Thanks everyone for the kind words. My welding is not the best but it seems to be holding up and getting better. I found some techniques on the internet of all places that worked well for me. Im still getting to know my welder. Getting the settings right for each setup is a little frustrating. My "in tight quarters" welding needs a lot of practice along with any welds that are not left to right haha. But those welds i feel very comfortable with.




GA1dad said:


> For someone with no welding experience, and no tools,,,,,,,,, I'm highly impressed! It gives me hope that I will one day get mine finished too!!
> 
> Great Job!!



Thank you. I really want a plasma cutter. Im going to work on getting an air compressor first, but those plasmas sure are $$$. Eastwood makes a plasma for a little cheaper ive looked at. Ive got a friend who is planning on getting one in the near future...i may just see how it works out for him.



Gadestroyer74 said:


> One suggestion is some fenders over your tires.. Maybe some expanded metal on top of the 4x4 frame looks amazing though



I think that would look good. I wonder if i could find a couple used ones at the junk yard?



jimbo4116 said:


> That is a great job and story.  I work around welders everyday and considering you built that with the tools you mention is amazing.
> 
> I would suggest to things.  Put in a gusset behind the strip between your doors.  Running up and down the road may cause some stress there. May never cause a problem but better safe than sorry.  Cap off the ends of your 4x4 tube to prevent internal rust.



Thanks for the suggestion. I do have some left over plate i can cap off those ends with.



Gaducker said:


> Put you some kinda control valve on your exhaust pipe and you can overcome the 12 degrees difference with less fuel.
> 
> I usually take a piece of flat plate cut just big enough to sit on top of the pipe with a small tab big enough to weld a 1/4 inch rod that will run down the pipe with two washers or nuts secured to the pipe .



I had planned on putting something like that on the stack but never could figure a good way to secure it to the stack. Like something to run the rod through that i could weld to the stack to keep it in place.



3ringer said:


> I am impressed . How much do you think the total rig weighs. Also what is springing.  Is that when you cut out too much of the tank, it will warp. I haven't thought of that. Good job on the grill.



It weighs ALOT. I think i have read where the tank alone weighs 500-600 pounds. The firebox weighs roughly 480-500 pounds . I would say with everything its got to be pushing 1400-1500 pounds. 

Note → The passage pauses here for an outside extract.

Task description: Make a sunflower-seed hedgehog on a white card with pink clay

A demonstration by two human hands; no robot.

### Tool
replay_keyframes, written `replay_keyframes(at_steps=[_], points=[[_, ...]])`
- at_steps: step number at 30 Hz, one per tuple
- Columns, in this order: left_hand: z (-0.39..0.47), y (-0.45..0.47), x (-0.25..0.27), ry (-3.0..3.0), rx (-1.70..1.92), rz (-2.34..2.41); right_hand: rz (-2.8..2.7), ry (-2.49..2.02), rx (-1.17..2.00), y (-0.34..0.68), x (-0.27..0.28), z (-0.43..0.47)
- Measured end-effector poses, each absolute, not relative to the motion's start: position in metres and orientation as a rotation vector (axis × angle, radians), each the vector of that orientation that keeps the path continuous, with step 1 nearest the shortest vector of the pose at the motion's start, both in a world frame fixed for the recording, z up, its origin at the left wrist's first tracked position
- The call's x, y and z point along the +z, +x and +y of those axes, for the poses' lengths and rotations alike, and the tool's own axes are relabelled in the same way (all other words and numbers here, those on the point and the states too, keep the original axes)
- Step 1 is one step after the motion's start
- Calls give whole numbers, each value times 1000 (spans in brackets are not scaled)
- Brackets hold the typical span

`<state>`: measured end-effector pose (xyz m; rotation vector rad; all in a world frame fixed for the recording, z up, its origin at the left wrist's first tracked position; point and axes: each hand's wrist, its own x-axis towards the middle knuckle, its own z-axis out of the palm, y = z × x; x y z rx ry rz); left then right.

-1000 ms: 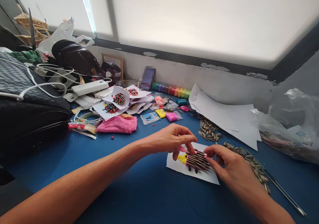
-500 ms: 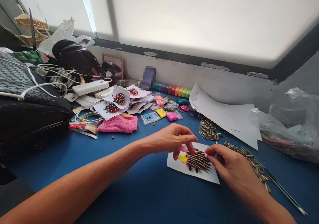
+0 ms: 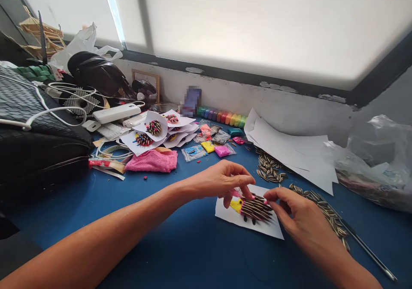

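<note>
A hedgehog figure (image 3: 256,207) of striped sunflower seeds, with a yellow clay face and black feet, lies on a white sheet of paper (image 3: 230,214). My left hand (image 3: 227,181) bends over its head and upper back, fingers curled round some pink clay (image 3: 237,192) that seems to be in clear film. One left fingertip is at the seeds, where a pink spot shows. At the figure's right end, my right hand (image 3: 294,207) pinches a small pink bit of clay (image 3: 265,202) between thumb and forefinger, close to the seed tips.
Loose sunflower seeds (image 3: 270,169) lie behind and to the right, near a long thin rod (image 3: 370,248). Farther back are bagged clay (image 3: 222,150), clay tubs (image 3: 222,116), paper sheets (image 3: 289,145), finished seed figures (image 3: 154,127) and a pink cloth (image 3: 152,160). A black bag (image 3: 41,147) stands left.
Both hands stay almost in place. My right fingertips have shifted very slightly left at the figure's right end, still pinching the pink bit.
</note>
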<state>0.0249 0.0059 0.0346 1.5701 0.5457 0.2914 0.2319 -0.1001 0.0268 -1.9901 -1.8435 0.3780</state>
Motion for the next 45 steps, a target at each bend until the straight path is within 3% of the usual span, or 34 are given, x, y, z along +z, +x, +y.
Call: replay_keyframes(at_steps=[25,45], points=[[3,25,34,1545,280,526,-1895,-1956,273,233,23,-101],[-20,42,39,1475,161,507,-1725,-2018,503,232,35,-102]])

Springing is when you cut out something on the tank. Usually a door, and the tank springs back and loses part of its form from all the pressure put on it when it was rolled and welded. I know its thats not the best explanation but i kinds gets a bow to it. Ive read where people have had this happen even on old tanks like mine. I believe mine was stamped in the 60's.


----------



## Gaducker

I had planned on putting something like that on the stack but never could figure a good way to secure it to the stack. Like something to run the rod through that i could weld to the stack to keep it in place.

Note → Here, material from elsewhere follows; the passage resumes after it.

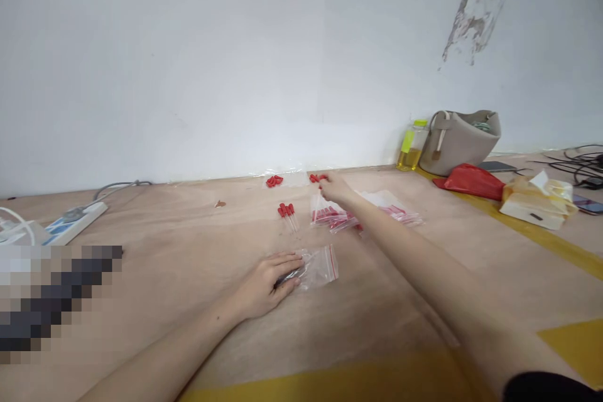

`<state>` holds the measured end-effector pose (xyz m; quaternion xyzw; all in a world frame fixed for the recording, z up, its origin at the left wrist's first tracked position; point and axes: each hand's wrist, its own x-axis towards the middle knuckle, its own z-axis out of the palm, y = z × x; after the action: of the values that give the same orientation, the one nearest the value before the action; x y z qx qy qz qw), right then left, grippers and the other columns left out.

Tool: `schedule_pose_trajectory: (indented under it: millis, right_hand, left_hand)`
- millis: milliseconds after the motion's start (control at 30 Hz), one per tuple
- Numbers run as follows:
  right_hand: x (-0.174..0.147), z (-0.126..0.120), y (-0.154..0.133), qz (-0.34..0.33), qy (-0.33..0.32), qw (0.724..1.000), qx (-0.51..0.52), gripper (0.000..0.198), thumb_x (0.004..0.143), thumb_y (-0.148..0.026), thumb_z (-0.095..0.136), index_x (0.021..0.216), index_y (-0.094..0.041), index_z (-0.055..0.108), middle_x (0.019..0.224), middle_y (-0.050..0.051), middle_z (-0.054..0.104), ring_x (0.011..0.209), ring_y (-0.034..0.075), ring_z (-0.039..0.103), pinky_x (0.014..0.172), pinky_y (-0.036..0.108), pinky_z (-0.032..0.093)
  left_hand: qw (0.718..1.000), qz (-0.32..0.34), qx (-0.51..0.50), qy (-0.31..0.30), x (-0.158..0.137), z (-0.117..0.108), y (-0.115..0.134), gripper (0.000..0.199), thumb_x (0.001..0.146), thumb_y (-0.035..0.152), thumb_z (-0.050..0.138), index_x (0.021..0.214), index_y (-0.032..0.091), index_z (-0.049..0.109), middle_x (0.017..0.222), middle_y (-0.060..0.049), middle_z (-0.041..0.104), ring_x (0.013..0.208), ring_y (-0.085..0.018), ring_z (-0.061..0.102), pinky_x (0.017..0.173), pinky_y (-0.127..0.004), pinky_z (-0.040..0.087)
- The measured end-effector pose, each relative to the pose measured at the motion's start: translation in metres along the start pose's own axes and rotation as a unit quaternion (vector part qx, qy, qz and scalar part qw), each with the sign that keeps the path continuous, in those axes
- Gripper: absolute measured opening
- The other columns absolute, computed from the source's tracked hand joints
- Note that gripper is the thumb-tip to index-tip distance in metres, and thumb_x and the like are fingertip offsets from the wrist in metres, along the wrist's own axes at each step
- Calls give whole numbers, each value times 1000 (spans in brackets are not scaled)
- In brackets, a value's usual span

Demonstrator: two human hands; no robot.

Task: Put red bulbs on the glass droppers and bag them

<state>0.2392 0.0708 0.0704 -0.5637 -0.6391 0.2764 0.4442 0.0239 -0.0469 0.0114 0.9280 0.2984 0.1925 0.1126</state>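
Note:
My left hand [271, 279] rests low on the table, thumb and fingers around the left end of a clear zip bag [323, 267] with a red seal line. Something dark and shiny shows between thumb and fingers. Farther off, my right hand [336, 190] is closed in a pinch beside some small red rubber bulbs [313, 178]; a thin pale tube shows below its fingers, like a dropper's. Several droppers [286, 210] with red bulbs and thin clear tubes lie between the hands. Another cluster of red bulbs [274, 181] sits near the wall.
Filled zip bags [332, 217] with red contents lie under my right forearm. At the right stand a bottle [411, 146], a grey handbag [461, 141], a red pouch [473, 182] and a tissue pack [537, 201]. A power strip [78, 223] lies at left. The wall [211, 75] bounds the back.

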Motion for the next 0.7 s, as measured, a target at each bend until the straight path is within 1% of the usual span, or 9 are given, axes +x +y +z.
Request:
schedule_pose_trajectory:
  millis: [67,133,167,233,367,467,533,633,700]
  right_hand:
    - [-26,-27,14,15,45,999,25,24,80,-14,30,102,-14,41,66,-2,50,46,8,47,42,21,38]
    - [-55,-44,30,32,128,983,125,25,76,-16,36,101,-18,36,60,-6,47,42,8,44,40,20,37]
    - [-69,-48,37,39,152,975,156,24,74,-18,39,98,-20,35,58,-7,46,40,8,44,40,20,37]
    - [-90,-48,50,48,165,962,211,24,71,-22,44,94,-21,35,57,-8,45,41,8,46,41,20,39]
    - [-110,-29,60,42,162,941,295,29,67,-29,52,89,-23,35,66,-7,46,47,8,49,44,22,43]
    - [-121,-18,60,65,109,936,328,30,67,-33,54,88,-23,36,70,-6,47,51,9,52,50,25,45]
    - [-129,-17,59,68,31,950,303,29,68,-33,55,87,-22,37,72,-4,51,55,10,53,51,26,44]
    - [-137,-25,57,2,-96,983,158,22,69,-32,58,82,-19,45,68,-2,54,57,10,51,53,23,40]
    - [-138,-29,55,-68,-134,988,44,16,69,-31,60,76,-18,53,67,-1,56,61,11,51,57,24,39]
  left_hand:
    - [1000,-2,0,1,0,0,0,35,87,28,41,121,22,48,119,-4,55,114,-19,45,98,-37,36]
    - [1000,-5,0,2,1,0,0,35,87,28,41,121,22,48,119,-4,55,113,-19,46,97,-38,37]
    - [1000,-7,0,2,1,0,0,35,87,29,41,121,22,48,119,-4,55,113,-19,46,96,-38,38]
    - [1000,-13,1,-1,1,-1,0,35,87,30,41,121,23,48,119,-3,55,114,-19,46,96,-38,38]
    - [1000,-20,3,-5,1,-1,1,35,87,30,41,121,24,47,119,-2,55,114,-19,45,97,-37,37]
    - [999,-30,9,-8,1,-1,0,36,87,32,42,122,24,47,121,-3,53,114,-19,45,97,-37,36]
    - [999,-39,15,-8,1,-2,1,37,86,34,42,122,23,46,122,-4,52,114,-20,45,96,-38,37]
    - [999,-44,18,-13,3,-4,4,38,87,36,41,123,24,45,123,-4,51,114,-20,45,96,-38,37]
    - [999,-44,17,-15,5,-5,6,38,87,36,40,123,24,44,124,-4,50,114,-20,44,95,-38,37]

That's what the two nuts or washers do, They wont let it move, only rotate


----------



## Gadestroyer74

You could find some in a junk yard or some one who has a old junk trailers around you might have to cut them off and self them on yours when you pull it it's go a throw mud water etc all over your smoker. The expanded metal would close of the bottom to keep things on or lay on and give it a finish look I really like it and admire your work real good job


----------



## Jeff C.

Great job considering the tools used and your fabrication/welding experience! Great write up too! While we're at it, I bet some Great eats will come off it also!


----------



## cramer

Great job and great looking smoker!
I can't wait to see some of the results of your cooking


----------



## 7Mag Hunter

Nice !!!!!!!!!!!


----------



## Moonpie1

Great job with the cooker!! Looks like you got your welding down pretty good. One suggestion. On your slide out grates, weld a stop and piece of angle to keep from coming out too far. And to prevent tipping when it's loaded with meat.


----------



## Agent 732

mine before it was done...hope this helps


----------



## Moonpie1

Another trick with the doors is to cut area where the hinges attach. Go ahead and weld them on then finish cutting doors out. Then you don't have to wrestle with them to line up doors and hinges. Just an after thought if you help some one with another one.


----------



## papachaz

wow that is a great build and write up!

for your stack cap, you could just weld some threaded rod sticking out of the inside of the stack an inch or so, drill a hole in the top plate for the rod to slide through. find a spring to fit over it, put a washer on top of the spring and a nut on top and voila, there ya go.

also, on the doors. Being so heavy you have a couple of options. Those pneumatic type shocks like on the inside of most car hoods, OR some kind of counter weight welded to a rod/bar from the door off toward the back.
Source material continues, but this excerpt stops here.